Bild: Abschiebung aus Leipzig nach Kabul im Juli 2019
taz: Herr Reichel, wer sind die Menschen, die bis zuletzt noch aus
Deutschland [1][nach Afghanistan abgeschoben] wurden?
Stephan Reichel: Vom letzten Flug Anfang Juli von Hannover aus kenne ich
einige. Etwa einen jungen Mann aus Regensburg, der kurz vor seiner Hochzeit
mit einer deutschen Frau noch schnell abgeschoben worden ist. Einen anderen
Mann konnte ich in letzter Sekunde aus dem Flug holen, wahrscheinlich weil
der bayerische Ministerpräsident Markus Söder in diesem Fall interveniert
hatte. Ansonsten gibt es viele Menschen, die hätten abgeschoben werden
sollen, die wir aber durch juristische und andere Maßnahmen schützen
konnten. Es war auch noch ein Flug Anfang August von München aus geplant,
der aber gescheitert ist.
Wie beurteilen Sie die Abschiebungen angesichts der Lage im Land?
Als die Abschiebungen Ende 2016 wieder aufgenommen worden waren, erfolgte
dies schon [2][gegen alle Einschätzungen zur Sicherheitslage] in
Afghanistan.

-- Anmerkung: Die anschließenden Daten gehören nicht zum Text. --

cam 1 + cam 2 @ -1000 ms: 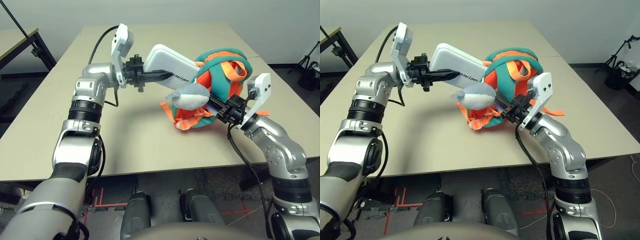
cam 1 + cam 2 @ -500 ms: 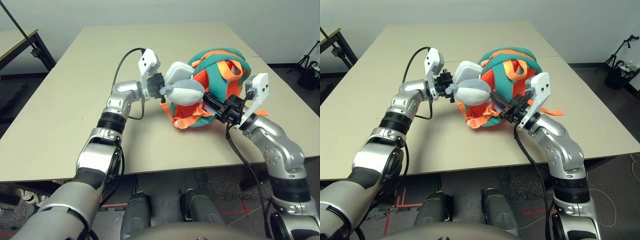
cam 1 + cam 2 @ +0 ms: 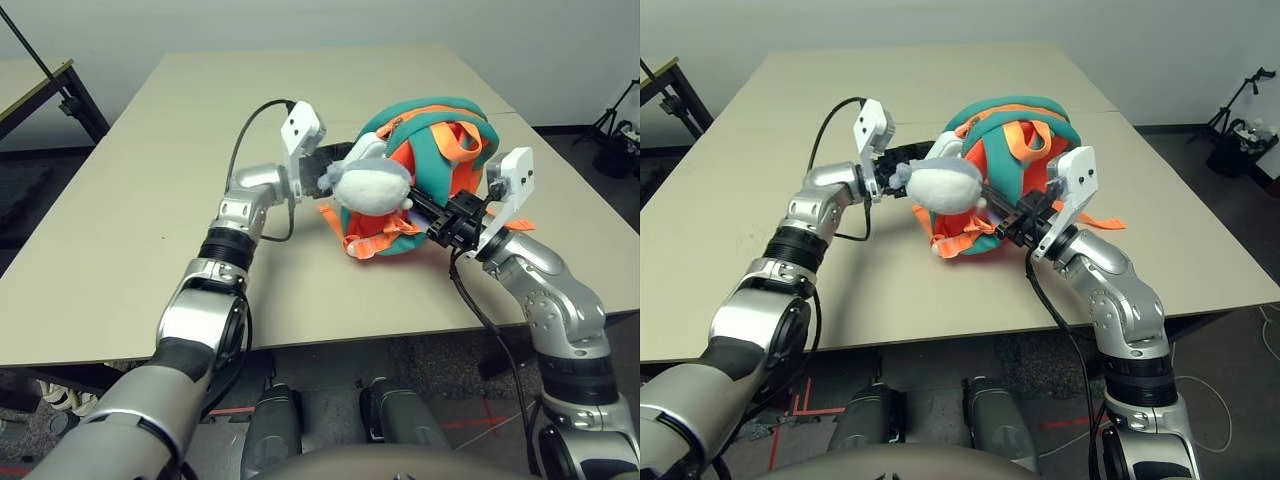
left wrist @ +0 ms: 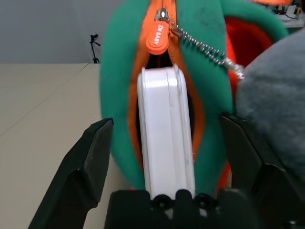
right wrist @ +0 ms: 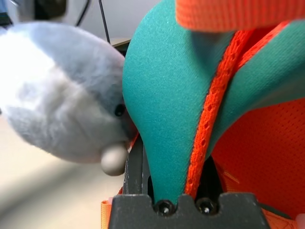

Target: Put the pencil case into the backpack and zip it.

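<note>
The teal and orange backpack (image 3: 440,115) lies on the table with its grey plush shark (image 3: 370,185) facing me. The white pencil case (image 4: 167,133) stands on edge in the backpack's orange-lined opening, its far end inside, below the orange zip pull (image 4: 158,36). My left gripper (image 3: 335,172) sits right behind the case. It is open, with a finger (image 4: 93,157) wide of the case on each side and neither touching it. My right gripper (image 3: 432,212) is shut on a teal flap (image 5: 167,119) of the backpack beside the shark.
The tan table (image 3: 130,200) stretches wide to the left of the backpack. Orange straps (image 3: 375,240) trail from the backpack toward the front edge. A dark table (image 3: 35,85) stands off at the far left, and dark gear (image 3: 615,145) on the floor at the right.
My left arm swung the pencil case from the air at the left down into the backpack's opening, and its fingers have come off the case. My right gripper kept its hold.
</note>
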Controlling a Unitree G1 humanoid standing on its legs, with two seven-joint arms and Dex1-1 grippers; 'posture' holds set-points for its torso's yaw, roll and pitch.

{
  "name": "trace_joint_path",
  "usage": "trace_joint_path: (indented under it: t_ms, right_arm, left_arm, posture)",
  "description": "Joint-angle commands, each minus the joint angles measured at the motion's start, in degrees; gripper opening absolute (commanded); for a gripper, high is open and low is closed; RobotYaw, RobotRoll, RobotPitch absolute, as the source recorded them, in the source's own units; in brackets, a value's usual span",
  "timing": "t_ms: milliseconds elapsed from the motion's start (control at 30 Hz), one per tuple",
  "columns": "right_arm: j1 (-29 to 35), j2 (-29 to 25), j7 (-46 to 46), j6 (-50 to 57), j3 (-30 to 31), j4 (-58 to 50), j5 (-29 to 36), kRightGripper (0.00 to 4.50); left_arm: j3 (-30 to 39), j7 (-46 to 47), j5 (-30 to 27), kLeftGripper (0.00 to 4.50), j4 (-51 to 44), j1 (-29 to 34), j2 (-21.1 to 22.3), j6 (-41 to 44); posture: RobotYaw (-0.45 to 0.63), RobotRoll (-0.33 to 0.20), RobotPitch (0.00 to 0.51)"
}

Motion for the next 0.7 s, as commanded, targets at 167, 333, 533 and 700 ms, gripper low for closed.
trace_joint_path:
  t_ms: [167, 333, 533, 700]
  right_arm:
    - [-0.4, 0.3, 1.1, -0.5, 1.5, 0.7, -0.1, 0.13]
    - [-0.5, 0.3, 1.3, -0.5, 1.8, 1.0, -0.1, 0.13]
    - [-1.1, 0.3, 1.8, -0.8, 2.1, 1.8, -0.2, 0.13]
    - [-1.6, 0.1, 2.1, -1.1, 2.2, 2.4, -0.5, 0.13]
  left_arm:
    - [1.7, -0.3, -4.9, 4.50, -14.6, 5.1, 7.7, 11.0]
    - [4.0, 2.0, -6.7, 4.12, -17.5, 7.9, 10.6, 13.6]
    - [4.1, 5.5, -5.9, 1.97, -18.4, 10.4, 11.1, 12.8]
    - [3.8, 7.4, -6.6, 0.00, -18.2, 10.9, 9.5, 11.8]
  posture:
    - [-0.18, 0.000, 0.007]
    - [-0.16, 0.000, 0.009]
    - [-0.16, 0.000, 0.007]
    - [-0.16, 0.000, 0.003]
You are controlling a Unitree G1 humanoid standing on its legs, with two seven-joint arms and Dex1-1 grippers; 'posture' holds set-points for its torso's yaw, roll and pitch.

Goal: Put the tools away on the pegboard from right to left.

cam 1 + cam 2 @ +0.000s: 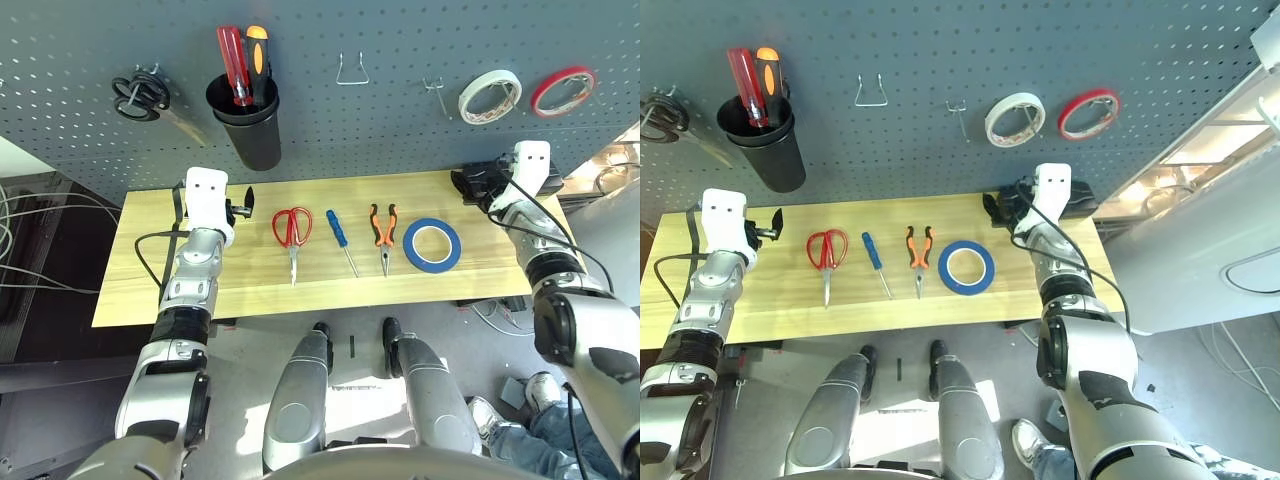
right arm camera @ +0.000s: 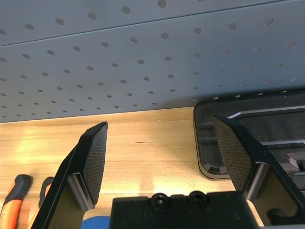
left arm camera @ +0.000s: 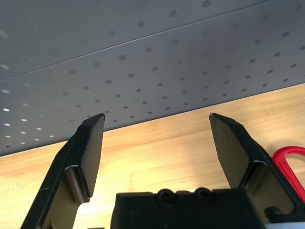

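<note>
Four tools lie in a row on the table (image 1: 150,290): scissors (image 1: 292,230), screwdriver (image 1: 338,232), pliers (image 1: 383,232), blue tape roll (image 1: 432,245). The pegboard (image 1: 400,40) above carries two thin rolls (image 1: 490,96), two screwdrivers in a cup (image 1: 247,125). Left gripper (image 3: 155,138) and right gripper (image 2: 159,143): fingers apart, empty. A black tray (image 2: 267,119) beside the right is cut off.

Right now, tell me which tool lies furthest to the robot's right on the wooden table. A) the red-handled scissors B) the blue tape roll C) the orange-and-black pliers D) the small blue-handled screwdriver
B: the blue tape roll lies at the right end of the row, past the pliers, the screwdriver and the scissors.
</note>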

Die Taliban waren da bereits erstarkt und auf dem Vormarsch.
Und als absehbar war, dass sie auch auf die Hauptstadt Kabul vorrücken,
hielt die Bundesregierung weiterhin an Abschiebungen fest. Die Menschen
bangen dort nun um ihr Leben.
Wie viele Abschiebungen gab es?
Seit dem 14. Dezember 2016 fanden 40 Flüge mit 1.104 Menschen an Bord
statt. Jeder Flug kostete übrigens zwischen 300.000 und 330.000 Euro.
Wer wurde in den letzten Jahren zurück nach Afghanistan gebracht?
Darunter waren viele Menschen, die hier eine Ausbildung hätten anfangen
können, gut Deutsch sprachen und sehr gut integriert waren.
Handwerksmeister, Unternehmer oder Pflegeheimleiter werden dies bestätigen.
Doch die Politik hatte es vor allem auf Afghanen abgesehen, auch weil man
Syrer tatsächlich nicht abschieben konnte.
Bundesinnenminister Horst Seehofer und sein bayerischer Amtskollege Joachim
Herrmann betonten immer wieder, dass es sich hauptsächlich um Kriminelle
gehandelt habe.
Einige hatten Bagatelldelikte begangen wie Fahren ohne Führerschein,
Schwarzfahren oder ausländerrechtliche Dinge – etwa dass sie in ein anderes
Land gereist waren. Schwere Kriminelle oder gefährliche Straftäter, die
direkt aus der Haft abgeschoben wurden, gab es nur sehr wenige. Die große
Mehrheit war unbescholten.
Wurden durch Abschiebungen Familien zerrissen?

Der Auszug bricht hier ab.